Australia’s regional news outlets are dying a not-so-slow death, and COVID-19 has accelerated their decline.

Over the past two years greater than 100 of the 435 regional and community newspapers that existed in 2019 ceased printing, continuing as digital-only publications or being merged with other mastheads.

More seem set to follow if a federal parliamentary inquiry into regional journalism is anything to go by.

The inquiry, chaired by National Party backbencher Anne Webster, was established in late 2020 to analyze the impact of dozens of local print editions being suspended in 2020, and if there was any recovery since.



Its findings, published last month, aren’t optimistic. While some suspended print runs have resumed, global supply shortages have increased printing costs. Meanhwile the web continues to strip away readers and promoting dollars.

The committee’s recommendations on what to do about it leave even less room for optimism. They show the federal government is ill-equipped to offer meaningful assistance despite committing tens of tens of millions of dollars to support regional journalism.

News deserts

In 2018 the Australian Competition Consumer Commission counted 21 local government areas in Australia lacking a single local newspaper. Sixteen were regional areas.

Such “news deserts” – communities not covered by local journalists – have serious consequences for the standard of local democracy. Newspapers particularly have been cornerstones of local news ecosystems, setting the agenda for local television and radio.

More than 20 local government areas in Australia lack an area newspaper.
Shutterstock

The committee’s report, “The Future of Regional Newspapers in a Digital World”, doesn’t update the competition watchdog’s numbers. It notes only the submission from the Media Entertainment and Arts Alliance that previously two years 68% of 182 news “contractions” – covering masthead or newsroom closures and suspensions – were in regional Australia.



So what do about it?

The committee made 12 recommendations. The first is to have one other, more comprehensive inquiry, into the viability of regional newspapers.

Of the opposite 11, the 2 most vital are to amend 30-year-old laws to enable higher data collection on the state of the industry, and to effectively subsidise rural papers through government promoting.

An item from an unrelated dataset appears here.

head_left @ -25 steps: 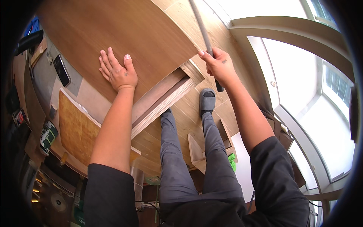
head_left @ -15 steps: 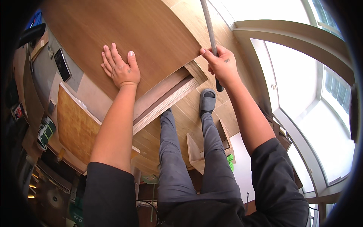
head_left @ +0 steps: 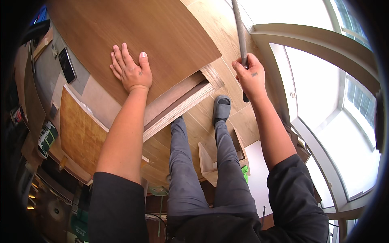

Amending the Broadcasting Service Act

The first suggestion pertains to the Broadcasting Services Act (1992), which imposed limits on what number of TV stations, radio stations and newspapers a media company can control in a media market.

This leglisation was passed by the Keating government in response to Australia’s then richest man Kerry Packer, the owner of the Nine Network and magazine empire Australian Consolidated Press, making a bid for the Fairfax empire in 1991.

The act’s purpose was to avoid media monopolies by limiting the variety of broadcast licences and newspapers an organization could own in a media market.

The web has rendered differences between print and broadcast news largely redundant. But the Broadcasting Services Act (1992) continues to be vital to bureaucrats because the one piece of federal laws defining regional media – albeit just for radio and TV.

This could explain why the report is fuzzy on the precise variety of regional newspaper closures over the past two years; bureaucrats didn’t have a definition of “regional newspaper” to work with.

The suggestion to amend the act is to offer the Australian Communications and Media Authority definitions that enable it to higher assess the state of diversity and localism in news media, according to recommendations the media regulator proposed in 2020.

So this a useful suggestion, though not one which could make any difference by itself.

Subsidising through promoting

The second big suggestion is that not less than 20% of federal government print promoting be placed in regional newspapers.

This is a really blunt instrument to effectively subsidise regional newspapers.

Government promoting has long been a very important revenue stream for newspapers. But there are good reasons to think government largesse can’t make up for the private promoting dollars lost to higher targeted, cost-effective digital alternatives.

The Victorian government, for instance, has plans to drop all notices in newspapers. It as an alternative wants to make use of the web to publicise things like laws changes, planning permits and road closures. The economics are clearly on its side.

The problem facing regional media, and all newspapers generally, is that the old promoting model is broken. No amount of presidency promoting will fix it.

Deeper community connections needed

A greater strategy to help regional media should start with acknowledging print is dead, So is the the old advertising-funded model of stories services. The recent model is digital only, and user pays – where readers fund the service.

Shifting from promoting to a reader revenue model requires developing diverse streams, collecting money not only from subscriptions but events, e-commerce, mobile messages, event sponsorships, and so forth.

This requires developing community-based news gathering.

News organisations overseas are beginning to use artificial intelligence to attain this, augmenting the work of journalists.

One example is Trib Total Media, a newspaper company in Pennsylvania. It partnered with AI company Crivella Technologies to develop its Neighbourhood News Network.

This platform enables the constructing of neighbourhood-level web sites that deliver “hyper-local content based on the reader’s geography, habits and interests”. The platform also enables local contributors to submit and publish.

To help local news organisations emulate these efforts requires funding for specific technological innovations and partnerships. It also requires deepening links between regional newspapers and the communities they serve.

These are the problems the following review of the viability of regional newspapers in Australia ought to take a look at in additional depth.